* Directions for this task
Select every line below containing the word "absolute".

* Records for the task
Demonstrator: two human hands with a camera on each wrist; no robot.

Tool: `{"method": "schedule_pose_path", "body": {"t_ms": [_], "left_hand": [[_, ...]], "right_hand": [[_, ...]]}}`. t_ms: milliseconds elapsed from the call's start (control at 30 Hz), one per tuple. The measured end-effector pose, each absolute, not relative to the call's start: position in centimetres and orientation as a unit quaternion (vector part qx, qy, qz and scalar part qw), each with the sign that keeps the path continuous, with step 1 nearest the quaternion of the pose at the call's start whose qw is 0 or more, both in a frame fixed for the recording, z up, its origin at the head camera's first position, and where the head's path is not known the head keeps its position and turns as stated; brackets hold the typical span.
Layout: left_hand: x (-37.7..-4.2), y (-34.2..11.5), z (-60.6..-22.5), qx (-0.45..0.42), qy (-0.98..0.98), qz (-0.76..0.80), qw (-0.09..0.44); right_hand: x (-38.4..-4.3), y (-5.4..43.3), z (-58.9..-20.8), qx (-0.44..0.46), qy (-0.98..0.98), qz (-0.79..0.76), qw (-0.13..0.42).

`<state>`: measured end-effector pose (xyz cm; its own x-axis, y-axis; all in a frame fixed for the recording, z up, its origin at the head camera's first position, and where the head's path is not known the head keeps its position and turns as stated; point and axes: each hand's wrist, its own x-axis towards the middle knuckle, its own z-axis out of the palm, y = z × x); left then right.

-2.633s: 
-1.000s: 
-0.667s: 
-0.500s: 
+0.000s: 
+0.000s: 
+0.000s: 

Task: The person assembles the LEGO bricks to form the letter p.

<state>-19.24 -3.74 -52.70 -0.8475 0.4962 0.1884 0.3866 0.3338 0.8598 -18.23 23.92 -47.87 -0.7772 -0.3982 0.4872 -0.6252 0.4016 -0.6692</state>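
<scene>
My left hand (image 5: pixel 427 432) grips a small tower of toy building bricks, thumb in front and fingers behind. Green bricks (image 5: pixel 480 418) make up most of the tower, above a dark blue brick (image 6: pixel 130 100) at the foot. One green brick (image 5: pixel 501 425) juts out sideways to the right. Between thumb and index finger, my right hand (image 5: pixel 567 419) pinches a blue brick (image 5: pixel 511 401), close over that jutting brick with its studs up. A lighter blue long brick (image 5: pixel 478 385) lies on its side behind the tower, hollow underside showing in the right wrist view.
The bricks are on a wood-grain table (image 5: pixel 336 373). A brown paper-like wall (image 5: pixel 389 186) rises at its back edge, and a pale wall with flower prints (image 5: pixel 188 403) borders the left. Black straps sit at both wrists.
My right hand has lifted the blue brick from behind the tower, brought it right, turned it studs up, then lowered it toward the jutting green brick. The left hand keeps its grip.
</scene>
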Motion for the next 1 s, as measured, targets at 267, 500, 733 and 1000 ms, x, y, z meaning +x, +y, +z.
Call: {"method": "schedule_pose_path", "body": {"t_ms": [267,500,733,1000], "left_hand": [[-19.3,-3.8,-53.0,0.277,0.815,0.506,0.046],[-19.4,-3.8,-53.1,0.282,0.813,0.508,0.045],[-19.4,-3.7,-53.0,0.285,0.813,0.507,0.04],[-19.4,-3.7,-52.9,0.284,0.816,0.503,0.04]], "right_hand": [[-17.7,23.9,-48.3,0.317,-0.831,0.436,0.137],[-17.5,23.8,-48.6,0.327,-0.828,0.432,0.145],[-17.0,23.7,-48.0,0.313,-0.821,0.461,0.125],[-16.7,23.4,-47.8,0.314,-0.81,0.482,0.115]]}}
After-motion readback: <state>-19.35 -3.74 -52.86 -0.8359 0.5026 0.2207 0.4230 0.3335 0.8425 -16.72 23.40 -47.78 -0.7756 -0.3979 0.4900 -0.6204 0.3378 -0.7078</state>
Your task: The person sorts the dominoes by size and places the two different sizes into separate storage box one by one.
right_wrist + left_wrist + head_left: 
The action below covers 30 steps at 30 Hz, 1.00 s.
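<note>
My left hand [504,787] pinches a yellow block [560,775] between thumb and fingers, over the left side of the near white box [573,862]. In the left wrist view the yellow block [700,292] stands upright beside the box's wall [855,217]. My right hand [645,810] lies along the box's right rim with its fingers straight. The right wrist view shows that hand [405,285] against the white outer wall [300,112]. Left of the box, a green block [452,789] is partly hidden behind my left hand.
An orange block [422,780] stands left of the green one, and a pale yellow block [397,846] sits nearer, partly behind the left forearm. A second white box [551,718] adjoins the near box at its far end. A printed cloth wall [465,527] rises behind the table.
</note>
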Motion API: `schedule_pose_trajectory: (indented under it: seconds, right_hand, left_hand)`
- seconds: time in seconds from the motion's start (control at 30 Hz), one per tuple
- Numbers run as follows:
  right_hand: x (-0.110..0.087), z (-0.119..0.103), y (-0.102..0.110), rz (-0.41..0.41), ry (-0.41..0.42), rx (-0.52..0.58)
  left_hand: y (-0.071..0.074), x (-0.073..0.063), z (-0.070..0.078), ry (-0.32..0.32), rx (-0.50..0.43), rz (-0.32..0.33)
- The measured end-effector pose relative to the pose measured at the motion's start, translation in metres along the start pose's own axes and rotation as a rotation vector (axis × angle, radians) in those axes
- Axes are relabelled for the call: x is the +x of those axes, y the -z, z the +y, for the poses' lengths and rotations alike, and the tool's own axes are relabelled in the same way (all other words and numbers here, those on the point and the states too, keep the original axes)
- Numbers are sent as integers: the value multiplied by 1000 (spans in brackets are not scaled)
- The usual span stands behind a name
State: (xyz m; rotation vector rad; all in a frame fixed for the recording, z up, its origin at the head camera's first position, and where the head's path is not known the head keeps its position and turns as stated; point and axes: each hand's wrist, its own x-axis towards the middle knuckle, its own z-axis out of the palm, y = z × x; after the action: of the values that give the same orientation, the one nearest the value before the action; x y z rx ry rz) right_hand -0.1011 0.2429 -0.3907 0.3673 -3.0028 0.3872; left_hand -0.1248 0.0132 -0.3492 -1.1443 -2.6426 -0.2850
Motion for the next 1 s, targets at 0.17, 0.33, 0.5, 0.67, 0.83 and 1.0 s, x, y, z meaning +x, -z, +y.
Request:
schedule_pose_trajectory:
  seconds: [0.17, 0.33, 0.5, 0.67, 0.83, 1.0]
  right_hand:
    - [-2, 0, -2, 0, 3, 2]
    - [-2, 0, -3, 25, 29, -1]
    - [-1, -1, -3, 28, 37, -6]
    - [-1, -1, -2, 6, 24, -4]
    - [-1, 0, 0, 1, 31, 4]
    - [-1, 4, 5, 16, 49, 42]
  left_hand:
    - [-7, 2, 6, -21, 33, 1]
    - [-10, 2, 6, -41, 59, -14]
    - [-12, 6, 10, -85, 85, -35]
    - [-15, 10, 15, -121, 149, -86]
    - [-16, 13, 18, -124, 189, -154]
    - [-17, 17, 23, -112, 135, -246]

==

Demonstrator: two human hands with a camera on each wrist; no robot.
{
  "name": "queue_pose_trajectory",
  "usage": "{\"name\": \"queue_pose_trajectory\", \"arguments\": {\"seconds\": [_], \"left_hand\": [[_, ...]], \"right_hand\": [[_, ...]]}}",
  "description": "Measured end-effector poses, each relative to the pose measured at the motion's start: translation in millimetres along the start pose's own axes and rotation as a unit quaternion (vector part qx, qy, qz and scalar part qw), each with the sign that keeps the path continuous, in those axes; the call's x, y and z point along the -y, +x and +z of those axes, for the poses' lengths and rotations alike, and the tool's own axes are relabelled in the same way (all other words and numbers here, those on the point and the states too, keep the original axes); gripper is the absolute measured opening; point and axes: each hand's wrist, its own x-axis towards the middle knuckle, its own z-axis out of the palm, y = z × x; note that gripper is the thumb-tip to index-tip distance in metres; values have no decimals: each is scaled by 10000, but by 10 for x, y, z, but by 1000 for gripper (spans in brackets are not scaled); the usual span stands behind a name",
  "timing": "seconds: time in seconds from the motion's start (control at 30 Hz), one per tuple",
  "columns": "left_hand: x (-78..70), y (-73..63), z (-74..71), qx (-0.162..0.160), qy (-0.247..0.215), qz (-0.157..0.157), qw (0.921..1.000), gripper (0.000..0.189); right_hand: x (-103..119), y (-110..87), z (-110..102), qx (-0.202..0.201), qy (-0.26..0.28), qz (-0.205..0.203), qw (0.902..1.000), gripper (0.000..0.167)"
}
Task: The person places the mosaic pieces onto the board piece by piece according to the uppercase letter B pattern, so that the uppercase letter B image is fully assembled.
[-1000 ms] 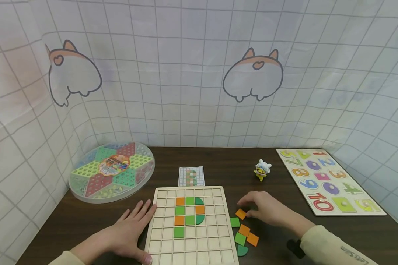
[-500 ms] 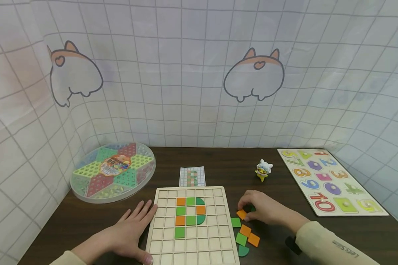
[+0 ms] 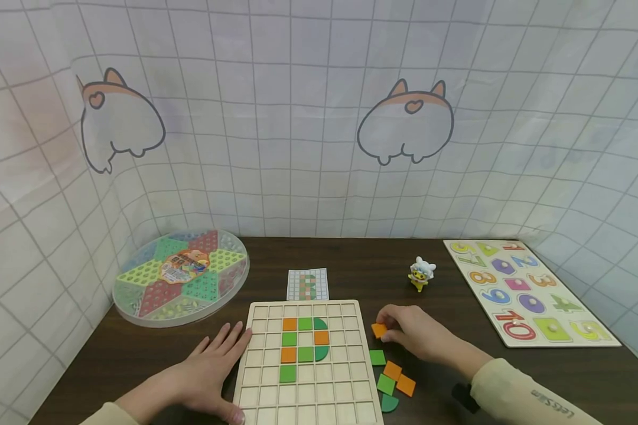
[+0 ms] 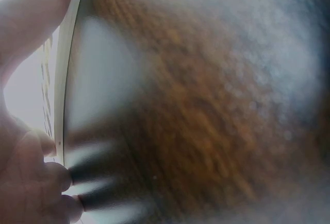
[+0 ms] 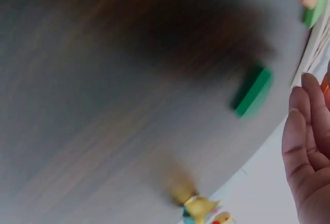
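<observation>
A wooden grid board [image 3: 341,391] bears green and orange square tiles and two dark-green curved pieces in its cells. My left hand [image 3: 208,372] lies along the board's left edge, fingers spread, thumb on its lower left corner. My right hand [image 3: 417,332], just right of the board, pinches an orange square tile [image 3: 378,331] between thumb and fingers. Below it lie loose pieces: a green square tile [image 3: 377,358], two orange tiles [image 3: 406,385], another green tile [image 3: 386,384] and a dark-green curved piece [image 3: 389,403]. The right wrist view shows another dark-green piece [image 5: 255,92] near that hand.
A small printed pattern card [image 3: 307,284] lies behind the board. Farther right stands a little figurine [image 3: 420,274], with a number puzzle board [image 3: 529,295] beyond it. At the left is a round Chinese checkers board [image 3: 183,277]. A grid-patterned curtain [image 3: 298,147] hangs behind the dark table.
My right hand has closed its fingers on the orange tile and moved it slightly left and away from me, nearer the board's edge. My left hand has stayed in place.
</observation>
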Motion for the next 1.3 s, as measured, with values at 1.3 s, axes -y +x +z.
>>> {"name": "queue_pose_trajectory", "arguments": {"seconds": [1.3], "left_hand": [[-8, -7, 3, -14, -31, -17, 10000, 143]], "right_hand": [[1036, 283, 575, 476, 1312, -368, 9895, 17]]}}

* Reply
Tool: `{"method": "schedule_pose_path", "body": {"t_ms": [_], "left_hand": [[_, ...]], "right_hand": [[_, ...]]}}`. t_ms: milliseconds elapsed from the call's start (control at 30 Hz), one per tuple. The measured end-effector pose, each absolute, not relative to the call's start: position in centimetres and orientation as a unit quaternion (vector part qx, qy, qz and scalar part qw), each with the sign that keeps the path continuous, with step 1 nearest the quaternion of the pose at the call's start whose qw is 0 or more, both in a frame fixed for the recording, z up, its origin at the head camera's first position, and where the head's path is not known the head keeps its position and turns as stated; brackets hold the typical span.
  "description": "Measured end-effector poses, each relative to the pose measured at the motion's start: translation in millimetres along the start pose's own axes and rotation as a unit quaternion (vector part qx, qy, qz and scalar part qw), each with the sign that keeps the path continuous, in those axes; the call's x, y and z point along the -y, +x and +z of those axes, for the poses' lengths and rotations alike, and the tool's own axes are relabelled in the same way (all other words and numbers here, those on the point and the states too, keep the original axes); gripper is the absolute measured opening; point and axes: each hand's wrist, its own x-axis towards the middle knuckle, its own z-axis out of the palm, y = z × x; note that gripper is the thumb-tip to index-tip distance in metres; values have no decimals: each is scaled by 10000, but by 10 for x, y, z, but by 1000 for gripper (spans in brackets are not scaled); the usual span stands behind a name",

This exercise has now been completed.